Since the bulk of my family still lives in Texas, I have found myself making the long drive along Interstate 40 (or the “northern route,” as it is called in familial parlance) from here to there often. The stretch of I-40 between Albuquerque and Amarillo—the point at which I turn due south—exists along the same path as the historic Route 66, and there are plenty of glossy signs along the way that tell you so. Though what’s now designated as “Historic Route 66” by the National Scenic Byways Program is much shorter than the original Mother Road, driving it still yields some of the kitschy charm that the old east-west route did. In honor of the recent reopening of the El Vado Motel, a little bit of Albuquerque Route 66 history, I wanted to talk about some of the quality eats and drinks that exist along the historic Route 66 in New Mexico to this day.
500 Central Ave. SW
Lindy’s Diner, a local Route 66 classic
The charismatic little diner sits on the corner of Central and Fifth, just across from another Route 66 historic landmark, the KiMo Theatre. Lindy’s began its life as Coney Island Cafe in 1929, making it one of the oldest continually operating restaurants on Route 66. In 1960 it was bought by the current owners and renamed Lindy’s Diner, but some of the classic dishes have lived on—most notably the Coney Island sandwich (which is just a chili dog, piled high with fries on the side, $6.45). There’s a slew of burgers that’ll make your mouth water, like the ultimate burger ($9.45), which has bacon, pepper jack cheese, chipotle mayo, avocado and a fried egg on top. There’s plenty of New Mexican dishes as well, and breakfast is served all day.
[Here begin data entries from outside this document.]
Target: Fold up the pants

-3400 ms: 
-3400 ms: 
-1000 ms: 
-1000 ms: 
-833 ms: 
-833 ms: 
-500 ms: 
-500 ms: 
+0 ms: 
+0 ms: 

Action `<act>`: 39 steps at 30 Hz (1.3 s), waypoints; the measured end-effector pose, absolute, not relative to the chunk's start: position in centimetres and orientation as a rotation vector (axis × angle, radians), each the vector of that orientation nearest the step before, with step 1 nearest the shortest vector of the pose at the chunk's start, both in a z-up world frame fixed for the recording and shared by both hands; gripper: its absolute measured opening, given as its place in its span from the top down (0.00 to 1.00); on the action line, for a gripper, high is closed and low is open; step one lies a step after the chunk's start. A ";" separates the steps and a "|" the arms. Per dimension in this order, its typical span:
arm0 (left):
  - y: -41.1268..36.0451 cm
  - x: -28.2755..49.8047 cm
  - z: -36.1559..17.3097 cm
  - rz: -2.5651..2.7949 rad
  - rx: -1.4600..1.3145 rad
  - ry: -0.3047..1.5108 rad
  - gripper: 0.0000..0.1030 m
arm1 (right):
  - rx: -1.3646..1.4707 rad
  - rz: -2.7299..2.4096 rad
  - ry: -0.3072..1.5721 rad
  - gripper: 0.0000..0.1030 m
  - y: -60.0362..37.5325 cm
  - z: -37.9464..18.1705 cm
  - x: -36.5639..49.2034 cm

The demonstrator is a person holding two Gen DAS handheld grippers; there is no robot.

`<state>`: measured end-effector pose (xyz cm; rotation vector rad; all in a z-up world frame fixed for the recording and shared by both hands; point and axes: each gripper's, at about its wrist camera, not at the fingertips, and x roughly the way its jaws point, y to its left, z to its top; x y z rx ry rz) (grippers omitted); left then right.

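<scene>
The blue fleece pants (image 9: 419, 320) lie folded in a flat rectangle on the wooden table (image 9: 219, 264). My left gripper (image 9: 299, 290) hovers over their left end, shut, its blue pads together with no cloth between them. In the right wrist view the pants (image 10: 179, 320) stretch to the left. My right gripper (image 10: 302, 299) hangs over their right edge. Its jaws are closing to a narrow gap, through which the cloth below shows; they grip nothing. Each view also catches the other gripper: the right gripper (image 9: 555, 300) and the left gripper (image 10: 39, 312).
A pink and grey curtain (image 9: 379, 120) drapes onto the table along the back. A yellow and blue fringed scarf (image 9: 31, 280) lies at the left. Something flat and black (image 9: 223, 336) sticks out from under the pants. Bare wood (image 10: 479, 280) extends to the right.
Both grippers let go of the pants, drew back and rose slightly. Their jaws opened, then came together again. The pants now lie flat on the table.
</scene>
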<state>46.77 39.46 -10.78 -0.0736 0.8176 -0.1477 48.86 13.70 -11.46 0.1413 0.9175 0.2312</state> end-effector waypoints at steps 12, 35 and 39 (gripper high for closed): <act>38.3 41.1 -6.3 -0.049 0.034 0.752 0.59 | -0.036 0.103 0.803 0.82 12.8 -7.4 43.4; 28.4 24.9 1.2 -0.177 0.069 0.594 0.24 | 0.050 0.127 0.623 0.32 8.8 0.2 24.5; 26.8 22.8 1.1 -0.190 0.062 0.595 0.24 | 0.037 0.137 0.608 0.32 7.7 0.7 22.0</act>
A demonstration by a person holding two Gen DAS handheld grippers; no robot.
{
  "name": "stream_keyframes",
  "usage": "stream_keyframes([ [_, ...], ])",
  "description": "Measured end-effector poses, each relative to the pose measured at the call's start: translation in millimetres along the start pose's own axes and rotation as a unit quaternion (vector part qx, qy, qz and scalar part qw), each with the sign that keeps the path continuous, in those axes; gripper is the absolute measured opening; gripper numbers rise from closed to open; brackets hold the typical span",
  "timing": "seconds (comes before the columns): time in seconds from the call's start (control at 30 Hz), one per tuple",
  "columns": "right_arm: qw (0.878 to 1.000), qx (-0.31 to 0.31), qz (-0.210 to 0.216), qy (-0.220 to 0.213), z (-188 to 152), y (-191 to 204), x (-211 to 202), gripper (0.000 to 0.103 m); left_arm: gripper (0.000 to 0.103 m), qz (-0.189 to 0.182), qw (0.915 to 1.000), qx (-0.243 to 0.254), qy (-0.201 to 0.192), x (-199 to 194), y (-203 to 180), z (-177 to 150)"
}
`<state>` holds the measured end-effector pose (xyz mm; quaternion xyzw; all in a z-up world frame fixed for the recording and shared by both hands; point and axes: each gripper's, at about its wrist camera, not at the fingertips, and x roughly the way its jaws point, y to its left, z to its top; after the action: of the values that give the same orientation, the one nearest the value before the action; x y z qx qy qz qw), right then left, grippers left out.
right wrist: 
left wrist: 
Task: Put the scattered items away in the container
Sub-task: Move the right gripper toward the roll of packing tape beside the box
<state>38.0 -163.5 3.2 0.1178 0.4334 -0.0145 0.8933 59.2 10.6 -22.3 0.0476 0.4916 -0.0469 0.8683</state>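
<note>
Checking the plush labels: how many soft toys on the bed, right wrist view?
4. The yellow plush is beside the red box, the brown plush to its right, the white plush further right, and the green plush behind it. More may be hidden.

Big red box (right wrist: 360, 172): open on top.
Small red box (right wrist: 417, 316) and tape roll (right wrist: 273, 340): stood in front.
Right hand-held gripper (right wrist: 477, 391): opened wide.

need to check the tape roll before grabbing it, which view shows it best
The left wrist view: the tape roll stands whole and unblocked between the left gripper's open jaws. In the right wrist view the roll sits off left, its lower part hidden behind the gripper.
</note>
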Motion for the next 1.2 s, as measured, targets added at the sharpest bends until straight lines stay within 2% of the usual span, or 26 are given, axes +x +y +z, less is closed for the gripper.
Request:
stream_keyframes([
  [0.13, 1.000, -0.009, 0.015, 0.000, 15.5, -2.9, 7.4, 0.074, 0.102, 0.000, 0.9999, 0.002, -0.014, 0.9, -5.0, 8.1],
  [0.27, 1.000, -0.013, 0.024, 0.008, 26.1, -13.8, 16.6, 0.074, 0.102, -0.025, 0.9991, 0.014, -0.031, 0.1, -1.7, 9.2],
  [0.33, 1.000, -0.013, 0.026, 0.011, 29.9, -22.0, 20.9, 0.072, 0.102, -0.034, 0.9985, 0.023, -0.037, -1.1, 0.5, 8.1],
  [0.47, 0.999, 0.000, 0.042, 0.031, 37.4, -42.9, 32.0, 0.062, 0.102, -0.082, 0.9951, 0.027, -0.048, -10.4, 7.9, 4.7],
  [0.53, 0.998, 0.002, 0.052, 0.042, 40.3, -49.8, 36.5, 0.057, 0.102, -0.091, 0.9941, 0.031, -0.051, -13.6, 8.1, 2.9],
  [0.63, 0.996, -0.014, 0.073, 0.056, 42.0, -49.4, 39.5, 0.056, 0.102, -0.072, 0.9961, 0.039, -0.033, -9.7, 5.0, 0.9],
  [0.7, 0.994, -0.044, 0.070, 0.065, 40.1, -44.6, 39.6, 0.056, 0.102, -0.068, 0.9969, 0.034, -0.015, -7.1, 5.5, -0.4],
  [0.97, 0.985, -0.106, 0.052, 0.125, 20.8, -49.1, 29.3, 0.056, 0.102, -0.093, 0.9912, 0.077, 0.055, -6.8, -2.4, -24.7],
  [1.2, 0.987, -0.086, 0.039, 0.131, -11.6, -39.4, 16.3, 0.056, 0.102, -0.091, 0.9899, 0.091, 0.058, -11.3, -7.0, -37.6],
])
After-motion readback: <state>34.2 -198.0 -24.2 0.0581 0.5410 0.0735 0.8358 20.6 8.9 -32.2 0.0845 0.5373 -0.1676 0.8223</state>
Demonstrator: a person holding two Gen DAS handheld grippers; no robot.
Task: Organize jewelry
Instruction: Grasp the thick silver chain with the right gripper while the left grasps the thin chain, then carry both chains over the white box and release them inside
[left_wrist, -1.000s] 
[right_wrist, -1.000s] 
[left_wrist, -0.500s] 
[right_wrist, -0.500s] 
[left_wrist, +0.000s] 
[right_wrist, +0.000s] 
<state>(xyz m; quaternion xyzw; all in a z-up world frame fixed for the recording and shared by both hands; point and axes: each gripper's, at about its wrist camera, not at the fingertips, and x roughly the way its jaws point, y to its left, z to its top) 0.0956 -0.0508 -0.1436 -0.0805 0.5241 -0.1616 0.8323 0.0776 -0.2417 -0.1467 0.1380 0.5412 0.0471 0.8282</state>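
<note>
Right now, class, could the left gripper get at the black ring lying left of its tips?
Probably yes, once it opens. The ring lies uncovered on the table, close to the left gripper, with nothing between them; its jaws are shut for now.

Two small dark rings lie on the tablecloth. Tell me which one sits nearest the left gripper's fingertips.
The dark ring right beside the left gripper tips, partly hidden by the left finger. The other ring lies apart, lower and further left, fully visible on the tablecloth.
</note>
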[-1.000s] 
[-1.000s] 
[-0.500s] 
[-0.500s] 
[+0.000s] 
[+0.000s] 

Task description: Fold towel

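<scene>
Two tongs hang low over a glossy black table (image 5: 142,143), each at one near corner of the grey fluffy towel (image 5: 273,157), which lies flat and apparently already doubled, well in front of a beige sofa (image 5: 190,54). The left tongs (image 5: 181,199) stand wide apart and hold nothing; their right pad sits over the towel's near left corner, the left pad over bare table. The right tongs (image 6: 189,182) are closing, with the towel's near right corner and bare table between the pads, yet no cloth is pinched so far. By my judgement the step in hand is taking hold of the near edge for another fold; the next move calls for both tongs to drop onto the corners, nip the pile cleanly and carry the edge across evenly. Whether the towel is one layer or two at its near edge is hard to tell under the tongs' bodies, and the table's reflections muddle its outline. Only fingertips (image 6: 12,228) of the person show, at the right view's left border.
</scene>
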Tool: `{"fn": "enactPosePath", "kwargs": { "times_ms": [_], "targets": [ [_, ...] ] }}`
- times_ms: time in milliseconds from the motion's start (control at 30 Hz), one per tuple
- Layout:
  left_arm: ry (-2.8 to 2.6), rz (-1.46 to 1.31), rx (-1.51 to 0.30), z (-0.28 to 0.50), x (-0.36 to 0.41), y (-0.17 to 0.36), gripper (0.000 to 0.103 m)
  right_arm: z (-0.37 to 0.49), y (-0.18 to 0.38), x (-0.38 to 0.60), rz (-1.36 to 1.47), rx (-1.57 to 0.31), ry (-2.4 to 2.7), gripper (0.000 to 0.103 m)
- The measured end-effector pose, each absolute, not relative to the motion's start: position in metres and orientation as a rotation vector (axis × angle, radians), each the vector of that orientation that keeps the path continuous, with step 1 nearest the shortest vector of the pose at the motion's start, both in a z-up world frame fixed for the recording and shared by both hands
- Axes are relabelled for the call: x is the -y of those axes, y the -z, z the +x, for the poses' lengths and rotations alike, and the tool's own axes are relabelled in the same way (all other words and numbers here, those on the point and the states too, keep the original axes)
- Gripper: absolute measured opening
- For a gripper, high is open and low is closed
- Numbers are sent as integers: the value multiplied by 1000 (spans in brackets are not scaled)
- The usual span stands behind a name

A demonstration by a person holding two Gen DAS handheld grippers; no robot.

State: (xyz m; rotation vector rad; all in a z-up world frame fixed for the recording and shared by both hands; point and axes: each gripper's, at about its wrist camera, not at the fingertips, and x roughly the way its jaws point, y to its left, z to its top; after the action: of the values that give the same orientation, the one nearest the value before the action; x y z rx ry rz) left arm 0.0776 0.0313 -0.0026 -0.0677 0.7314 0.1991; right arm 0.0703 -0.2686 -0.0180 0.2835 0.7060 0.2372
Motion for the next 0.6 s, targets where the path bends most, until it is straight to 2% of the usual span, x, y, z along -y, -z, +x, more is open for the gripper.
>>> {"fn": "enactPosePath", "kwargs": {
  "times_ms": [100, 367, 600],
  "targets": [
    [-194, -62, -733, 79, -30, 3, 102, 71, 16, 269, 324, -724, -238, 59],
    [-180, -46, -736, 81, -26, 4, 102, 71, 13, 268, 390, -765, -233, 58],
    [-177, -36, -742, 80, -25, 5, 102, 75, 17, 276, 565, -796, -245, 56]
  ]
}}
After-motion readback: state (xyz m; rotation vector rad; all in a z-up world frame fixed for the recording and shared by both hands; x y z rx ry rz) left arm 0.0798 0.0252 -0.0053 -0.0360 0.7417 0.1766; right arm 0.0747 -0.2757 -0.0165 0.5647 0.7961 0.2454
Ah, Frontier. If there’s a recognizable rooftop in the city it’s this one. This iconic New Mexican diner has been serving cinnamon rolls and fresh-squeezed orange juice since 1971—which, admittedly, was the tail end of Route 66’s heyday. Nevertheless, this sprawling dining establishment fed drivers (or motorists, as they were called in ye olden times) on their way from one coast to another out of its assembly-line-esque kitchen, and continues to do the same for college students at varying levels of sobriety. The walls of the dining rooms have long been covered in art, mostly of the Western and Southwestern variety—a good way for travelers to determine what part of the country they happen to be eating in.
The iconic Dog House sign has been a beautiful beacon to weary truckers and mom-visitors at its current location since 1969 (it had an earlier location that opened in 1939). The menu is short and simple, the food is greasy and immensely satisfying. Get either a half-long or a footlong dog with chile, cheese or just mustard—hot dogs is kind of what they do, if you didn’t already get the gist. There’s a few other things too, of course, like nachos, frito pie and fries, all available for obscenely cheap prices. But everyone knows what you’re really there for. Sit at the tiny counter and watch the cooks do their work while you eat. Then get out of their hair—there’s a lot of other people who want that prime real estate.
I’ve stopped at this little Santa Rosa diner several times, usually on the way back home after camping somewhere between there and Amarillo. Once I stopped in the middle of a pretty legendary thunderstorm, during which the lights and music flickered the whole time I spent there. Joseph’s Bar and Grill has been serving American and New Mexican food since 1956, when it was first named La Fiesta Drive-In. The place still has a ’50s classic diner look, with Coca-Cola curtains in the windows and those annoying little vinyl upholstered chairs. The food is pretty standard New Mexican fare, with a menu of hamburgers and other classic American diner dishes for the timorous tourist. Take a dip in the Blue Hole while you’re in town, and then try the Blue Hole margarita ($7.50) for some neon-flavored inebriation.